Opened 3 weeks ago
Last modified 3 weeks ago
#37193 closed Cleanup/optimization
ogrinfo() does not validate num_features, so None and negative values give surprising results — at Version 1
| Reported by: | Caleb Jeffery Teye | Owned by: | |
|---|---|---|---|
| Component: | GIS | Version: | dev |
| Severity: | Normal | Keywords: | ogrinfo |
| Cc: | Triage Stage: | Unreviewed | |
| Has patch: | no | Needs documentation: | no |
| Needs tests: | no | Patch needs improvement: | no |
| Easy pickings: | no | UI/UX: | no |
Description (last modified by )
django.contrib.gis.utils.ogrinfo(data_source, num_features=10) is documented (and named) as taking the number of features to display per layer. Internally, it passes the argument straight into a list slice:
# django/contrib/gis/utils/ogrinfo.py
for j, feature in enumerate(layer[:num_features]):
...
Because the value isn't validated, Python's slicing rules leak through and produce results that don't match what the parameter name implies:
>>> from django.contrib.gis.utils import ogrinfo
>>> ogrinfo("cities.shp", num_features=None) # prints *every* feature, not none
>>> ogrinfo("cities.shp", num_features=-2) # prints all features except the last two
A caller reasonably expecting num_features to mean "how many features to show" gets neither an error nor the requested count.

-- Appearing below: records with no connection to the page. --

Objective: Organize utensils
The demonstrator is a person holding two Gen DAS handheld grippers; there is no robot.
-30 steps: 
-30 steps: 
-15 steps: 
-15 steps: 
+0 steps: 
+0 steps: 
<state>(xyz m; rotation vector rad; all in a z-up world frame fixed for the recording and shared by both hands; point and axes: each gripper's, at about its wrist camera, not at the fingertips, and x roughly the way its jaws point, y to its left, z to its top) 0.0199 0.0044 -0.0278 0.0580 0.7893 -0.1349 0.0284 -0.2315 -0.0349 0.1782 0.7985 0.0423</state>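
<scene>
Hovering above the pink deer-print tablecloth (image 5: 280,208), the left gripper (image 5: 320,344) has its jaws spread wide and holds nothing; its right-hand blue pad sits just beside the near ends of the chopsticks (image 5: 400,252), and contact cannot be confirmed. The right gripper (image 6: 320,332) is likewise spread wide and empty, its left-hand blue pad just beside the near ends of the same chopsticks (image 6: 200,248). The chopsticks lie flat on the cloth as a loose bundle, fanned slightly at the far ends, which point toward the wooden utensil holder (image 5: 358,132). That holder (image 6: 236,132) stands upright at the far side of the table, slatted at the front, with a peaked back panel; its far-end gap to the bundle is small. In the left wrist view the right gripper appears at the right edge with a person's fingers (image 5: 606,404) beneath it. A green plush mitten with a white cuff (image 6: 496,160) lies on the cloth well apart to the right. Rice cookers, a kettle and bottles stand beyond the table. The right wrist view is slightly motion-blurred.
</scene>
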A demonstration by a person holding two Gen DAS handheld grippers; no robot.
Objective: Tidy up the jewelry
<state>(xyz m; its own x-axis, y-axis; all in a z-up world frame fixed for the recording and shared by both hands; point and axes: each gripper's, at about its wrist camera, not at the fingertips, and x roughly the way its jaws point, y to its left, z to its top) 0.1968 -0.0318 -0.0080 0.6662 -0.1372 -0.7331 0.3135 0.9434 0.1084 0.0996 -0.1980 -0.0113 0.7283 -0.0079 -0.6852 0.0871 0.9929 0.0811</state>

ogrinfo is exported in all, so this is public API. The fix should decide on the intended contract — most likely validating that num_features is a non-negative integer and raising TypeError/ValueError otherwise — and add tests. Any change in behaviour for None/negative input should be weighed for backwards compatibility (possibly a deprecation path).
Spotted while documenting ogrinfo() in #25927 — see the review discussion on PR #21443.